Families and programs brace for change

Local day-habilitation programs and voucher-backed services that many families lean on are expected to be scaled back, providers say. Programs such as InsideOut Studio, where artists with developmental disabilities create and show their work, and other adult-day services rely heavily on board funding and vouchers. Participants and parents told reporters those supports give their days structure and meaning that would be difficult to replace, as reported by WCPO. WCPO also reports that the board serves roughly 4,300 Butler County residents, and many families worry the cuts will translate into fewer therapy hours and heavier caseloads for the staff who remain.

Legal and oversight questions

Officials note that federally required waiver services generally cannot be eliminated outright, only adjusted in how and by whom they are delivered. That has raised concerns about continuity of care as more responsibilities are contracted out or shifted between agencies. The board says state-mandated functions will still be overseen by the county board even when the day-to-day work moves elsewhere, according to WVXU.
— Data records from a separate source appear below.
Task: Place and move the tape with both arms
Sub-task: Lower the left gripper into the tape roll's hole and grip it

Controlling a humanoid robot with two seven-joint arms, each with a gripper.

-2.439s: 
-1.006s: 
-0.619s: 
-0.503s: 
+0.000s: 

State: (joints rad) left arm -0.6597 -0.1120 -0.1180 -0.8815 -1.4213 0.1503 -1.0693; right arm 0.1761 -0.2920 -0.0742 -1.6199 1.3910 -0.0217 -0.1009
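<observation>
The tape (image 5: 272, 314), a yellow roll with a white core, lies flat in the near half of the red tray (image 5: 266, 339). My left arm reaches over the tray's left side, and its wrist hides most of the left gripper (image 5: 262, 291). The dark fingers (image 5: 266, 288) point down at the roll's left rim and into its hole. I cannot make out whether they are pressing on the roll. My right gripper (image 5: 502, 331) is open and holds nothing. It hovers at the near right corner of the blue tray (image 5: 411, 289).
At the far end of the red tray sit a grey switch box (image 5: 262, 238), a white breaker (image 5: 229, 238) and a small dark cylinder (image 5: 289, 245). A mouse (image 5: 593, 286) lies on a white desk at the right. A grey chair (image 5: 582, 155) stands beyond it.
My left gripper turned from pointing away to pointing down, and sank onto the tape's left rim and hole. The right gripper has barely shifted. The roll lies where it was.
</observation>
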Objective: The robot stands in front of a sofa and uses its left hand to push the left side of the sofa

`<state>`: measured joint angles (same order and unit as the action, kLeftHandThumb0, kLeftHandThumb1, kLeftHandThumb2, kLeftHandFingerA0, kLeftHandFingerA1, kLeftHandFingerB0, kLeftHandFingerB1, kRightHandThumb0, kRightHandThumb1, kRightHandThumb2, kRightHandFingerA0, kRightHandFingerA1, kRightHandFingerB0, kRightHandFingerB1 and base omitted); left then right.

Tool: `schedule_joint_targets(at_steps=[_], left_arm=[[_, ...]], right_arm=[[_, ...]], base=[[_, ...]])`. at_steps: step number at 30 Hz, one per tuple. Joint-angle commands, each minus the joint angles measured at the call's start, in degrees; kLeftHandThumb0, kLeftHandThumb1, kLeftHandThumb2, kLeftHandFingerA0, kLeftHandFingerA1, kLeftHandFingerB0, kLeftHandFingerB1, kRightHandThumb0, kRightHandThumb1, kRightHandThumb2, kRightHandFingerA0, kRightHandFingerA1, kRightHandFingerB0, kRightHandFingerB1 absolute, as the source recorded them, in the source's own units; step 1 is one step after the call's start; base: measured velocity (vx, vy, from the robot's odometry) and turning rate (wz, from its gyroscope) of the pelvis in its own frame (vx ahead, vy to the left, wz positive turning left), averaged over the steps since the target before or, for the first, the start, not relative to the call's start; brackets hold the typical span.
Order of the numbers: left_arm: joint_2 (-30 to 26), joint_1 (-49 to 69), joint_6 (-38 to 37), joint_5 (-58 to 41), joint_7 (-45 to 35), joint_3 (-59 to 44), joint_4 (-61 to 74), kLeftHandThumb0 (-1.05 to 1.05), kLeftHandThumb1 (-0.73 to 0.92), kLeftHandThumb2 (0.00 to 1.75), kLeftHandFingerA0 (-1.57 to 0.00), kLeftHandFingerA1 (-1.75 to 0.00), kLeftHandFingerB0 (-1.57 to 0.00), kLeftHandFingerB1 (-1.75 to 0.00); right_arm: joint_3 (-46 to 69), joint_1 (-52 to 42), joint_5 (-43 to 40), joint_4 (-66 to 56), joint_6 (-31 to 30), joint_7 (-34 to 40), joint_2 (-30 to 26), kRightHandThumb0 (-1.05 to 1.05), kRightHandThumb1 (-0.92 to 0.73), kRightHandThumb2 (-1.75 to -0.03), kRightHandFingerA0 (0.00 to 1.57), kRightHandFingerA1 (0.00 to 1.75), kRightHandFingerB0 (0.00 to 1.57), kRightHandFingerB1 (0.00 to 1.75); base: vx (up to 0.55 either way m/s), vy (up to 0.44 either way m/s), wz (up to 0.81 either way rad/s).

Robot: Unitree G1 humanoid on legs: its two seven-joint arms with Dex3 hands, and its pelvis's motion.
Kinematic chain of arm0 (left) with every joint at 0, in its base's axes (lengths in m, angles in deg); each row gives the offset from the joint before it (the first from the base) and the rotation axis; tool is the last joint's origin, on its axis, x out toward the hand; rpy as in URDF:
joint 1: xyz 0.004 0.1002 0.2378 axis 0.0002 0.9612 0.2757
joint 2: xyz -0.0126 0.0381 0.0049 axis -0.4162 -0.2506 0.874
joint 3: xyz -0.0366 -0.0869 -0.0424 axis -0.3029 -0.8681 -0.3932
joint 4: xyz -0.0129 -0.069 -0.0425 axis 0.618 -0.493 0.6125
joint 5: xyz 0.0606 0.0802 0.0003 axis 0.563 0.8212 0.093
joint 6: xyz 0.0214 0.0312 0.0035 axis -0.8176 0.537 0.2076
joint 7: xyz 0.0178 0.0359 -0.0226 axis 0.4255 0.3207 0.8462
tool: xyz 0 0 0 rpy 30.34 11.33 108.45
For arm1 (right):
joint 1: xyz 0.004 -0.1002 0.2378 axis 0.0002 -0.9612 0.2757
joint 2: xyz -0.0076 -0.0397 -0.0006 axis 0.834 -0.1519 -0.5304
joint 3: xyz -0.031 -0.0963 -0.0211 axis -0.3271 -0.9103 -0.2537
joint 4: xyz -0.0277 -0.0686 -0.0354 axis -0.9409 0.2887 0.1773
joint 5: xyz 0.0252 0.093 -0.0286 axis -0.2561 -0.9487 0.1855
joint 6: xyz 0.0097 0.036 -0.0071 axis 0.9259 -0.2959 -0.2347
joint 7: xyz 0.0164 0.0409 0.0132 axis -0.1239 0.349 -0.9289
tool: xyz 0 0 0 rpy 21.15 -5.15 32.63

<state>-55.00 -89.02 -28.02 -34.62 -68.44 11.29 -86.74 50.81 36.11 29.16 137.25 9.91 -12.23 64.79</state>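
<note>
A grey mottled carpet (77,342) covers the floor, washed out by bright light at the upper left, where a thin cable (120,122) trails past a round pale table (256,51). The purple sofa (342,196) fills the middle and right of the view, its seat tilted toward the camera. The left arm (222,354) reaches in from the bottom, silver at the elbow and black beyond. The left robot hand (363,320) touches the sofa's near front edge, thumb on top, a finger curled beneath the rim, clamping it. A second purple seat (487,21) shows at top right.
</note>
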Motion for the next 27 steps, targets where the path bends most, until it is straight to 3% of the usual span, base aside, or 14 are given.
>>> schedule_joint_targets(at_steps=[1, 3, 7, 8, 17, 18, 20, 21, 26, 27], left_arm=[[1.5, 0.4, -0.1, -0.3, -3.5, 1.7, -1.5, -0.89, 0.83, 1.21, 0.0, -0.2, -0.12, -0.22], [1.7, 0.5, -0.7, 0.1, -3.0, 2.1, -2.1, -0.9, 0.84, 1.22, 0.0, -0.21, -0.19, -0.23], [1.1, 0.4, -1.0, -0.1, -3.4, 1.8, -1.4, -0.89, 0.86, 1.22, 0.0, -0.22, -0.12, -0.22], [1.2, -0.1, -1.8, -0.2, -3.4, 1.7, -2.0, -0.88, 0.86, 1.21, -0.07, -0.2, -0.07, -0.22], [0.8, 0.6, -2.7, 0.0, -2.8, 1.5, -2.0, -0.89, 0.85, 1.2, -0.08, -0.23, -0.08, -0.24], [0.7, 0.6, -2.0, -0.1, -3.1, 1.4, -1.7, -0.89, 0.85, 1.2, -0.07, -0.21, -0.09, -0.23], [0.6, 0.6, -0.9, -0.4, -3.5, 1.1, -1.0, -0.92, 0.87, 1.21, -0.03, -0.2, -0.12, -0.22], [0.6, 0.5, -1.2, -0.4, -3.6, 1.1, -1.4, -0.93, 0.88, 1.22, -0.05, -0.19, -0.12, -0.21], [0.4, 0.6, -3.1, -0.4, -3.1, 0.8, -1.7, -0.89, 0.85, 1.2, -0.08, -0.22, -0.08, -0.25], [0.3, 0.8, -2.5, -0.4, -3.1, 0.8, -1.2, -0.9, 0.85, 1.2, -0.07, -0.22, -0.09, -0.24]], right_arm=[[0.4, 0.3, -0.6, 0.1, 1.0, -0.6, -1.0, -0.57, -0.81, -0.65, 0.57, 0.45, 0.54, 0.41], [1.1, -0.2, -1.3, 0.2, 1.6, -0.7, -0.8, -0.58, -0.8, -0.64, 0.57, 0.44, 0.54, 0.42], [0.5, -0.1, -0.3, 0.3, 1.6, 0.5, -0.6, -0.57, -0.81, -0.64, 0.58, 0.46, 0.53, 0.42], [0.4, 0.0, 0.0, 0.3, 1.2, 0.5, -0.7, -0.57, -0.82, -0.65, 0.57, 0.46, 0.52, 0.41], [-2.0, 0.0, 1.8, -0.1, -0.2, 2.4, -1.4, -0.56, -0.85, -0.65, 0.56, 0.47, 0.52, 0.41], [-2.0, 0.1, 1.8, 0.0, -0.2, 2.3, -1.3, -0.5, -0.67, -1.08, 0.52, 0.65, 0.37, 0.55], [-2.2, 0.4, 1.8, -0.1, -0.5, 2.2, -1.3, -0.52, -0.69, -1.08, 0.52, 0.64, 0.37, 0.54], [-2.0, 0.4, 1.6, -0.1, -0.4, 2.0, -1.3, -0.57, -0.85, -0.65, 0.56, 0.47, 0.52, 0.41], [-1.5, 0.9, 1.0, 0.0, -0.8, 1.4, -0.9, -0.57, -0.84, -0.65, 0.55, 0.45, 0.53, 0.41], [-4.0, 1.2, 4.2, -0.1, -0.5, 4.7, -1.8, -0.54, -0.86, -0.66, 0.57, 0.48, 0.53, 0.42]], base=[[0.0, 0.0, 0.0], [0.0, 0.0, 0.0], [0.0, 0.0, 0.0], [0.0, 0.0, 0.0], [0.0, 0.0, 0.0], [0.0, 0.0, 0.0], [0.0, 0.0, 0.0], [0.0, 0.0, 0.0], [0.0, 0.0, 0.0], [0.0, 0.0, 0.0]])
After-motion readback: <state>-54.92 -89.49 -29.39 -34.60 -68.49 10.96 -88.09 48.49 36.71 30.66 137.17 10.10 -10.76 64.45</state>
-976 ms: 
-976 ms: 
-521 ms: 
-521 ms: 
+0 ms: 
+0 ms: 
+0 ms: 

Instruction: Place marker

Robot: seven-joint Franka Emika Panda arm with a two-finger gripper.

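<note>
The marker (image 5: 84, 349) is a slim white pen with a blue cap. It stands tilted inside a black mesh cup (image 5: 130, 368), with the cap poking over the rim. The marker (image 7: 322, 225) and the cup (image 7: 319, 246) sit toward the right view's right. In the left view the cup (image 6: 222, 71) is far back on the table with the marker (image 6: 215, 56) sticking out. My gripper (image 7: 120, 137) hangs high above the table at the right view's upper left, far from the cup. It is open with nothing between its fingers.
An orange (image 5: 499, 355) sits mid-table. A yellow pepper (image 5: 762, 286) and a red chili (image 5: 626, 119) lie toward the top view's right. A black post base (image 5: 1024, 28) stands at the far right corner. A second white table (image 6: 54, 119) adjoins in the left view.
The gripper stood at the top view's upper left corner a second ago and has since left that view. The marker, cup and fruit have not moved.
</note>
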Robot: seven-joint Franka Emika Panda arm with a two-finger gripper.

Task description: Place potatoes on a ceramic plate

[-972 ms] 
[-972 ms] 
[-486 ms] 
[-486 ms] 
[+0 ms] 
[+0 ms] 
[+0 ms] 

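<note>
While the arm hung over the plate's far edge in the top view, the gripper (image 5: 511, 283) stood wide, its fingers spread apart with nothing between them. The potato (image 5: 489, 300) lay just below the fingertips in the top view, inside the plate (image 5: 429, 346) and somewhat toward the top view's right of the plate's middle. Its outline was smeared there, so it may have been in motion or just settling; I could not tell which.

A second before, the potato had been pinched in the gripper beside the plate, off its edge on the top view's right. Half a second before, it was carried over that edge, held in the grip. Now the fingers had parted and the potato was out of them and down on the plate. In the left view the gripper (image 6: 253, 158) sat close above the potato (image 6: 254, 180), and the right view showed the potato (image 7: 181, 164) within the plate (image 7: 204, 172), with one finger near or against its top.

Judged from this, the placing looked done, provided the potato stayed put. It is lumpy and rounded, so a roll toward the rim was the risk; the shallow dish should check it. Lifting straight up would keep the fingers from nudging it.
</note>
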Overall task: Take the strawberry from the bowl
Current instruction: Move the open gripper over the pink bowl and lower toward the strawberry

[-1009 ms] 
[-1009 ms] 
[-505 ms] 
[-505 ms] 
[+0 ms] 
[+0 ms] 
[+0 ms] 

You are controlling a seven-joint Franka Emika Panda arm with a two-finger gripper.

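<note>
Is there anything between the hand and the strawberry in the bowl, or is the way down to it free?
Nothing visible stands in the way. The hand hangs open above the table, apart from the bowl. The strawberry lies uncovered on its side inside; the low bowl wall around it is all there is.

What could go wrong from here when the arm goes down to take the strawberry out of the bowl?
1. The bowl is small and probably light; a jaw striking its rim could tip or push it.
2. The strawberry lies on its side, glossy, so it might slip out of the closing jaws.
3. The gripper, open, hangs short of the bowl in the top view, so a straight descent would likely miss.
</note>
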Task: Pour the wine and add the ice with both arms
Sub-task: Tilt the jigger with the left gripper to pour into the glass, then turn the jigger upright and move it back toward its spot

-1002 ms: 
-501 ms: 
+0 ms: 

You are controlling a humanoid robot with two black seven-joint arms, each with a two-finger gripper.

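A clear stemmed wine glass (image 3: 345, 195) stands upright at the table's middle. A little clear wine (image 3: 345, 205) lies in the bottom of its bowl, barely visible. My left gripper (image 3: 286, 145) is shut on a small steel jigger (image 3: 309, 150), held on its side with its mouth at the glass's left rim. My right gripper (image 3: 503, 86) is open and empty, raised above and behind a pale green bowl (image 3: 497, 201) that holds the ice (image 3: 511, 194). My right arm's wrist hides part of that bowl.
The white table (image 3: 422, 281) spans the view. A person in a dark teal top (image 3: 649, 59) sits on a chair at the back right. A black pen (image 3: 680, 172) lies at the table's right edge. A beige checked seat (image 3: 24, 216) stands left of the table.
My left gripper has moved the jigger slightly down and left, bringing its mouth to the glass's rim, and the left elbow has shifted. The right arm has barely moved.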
Next steps and the levy timeline

Emmons has told reporters the layoffs will go forward this summer no matter what happens at the ballot box, a schedule that has families and providers scrambling for short-term alternatives, as reported by Local12. County commissioners have already agreed to place a 2-mill levy on the May ballot, but even if voters sign off, new revenue would not arrive until the first quarter of 2027. That lag means more cuts are likely this year, according to WCPO. Families, providers and county leaders now face a tight window to prepare for service changes and to make their case to voters.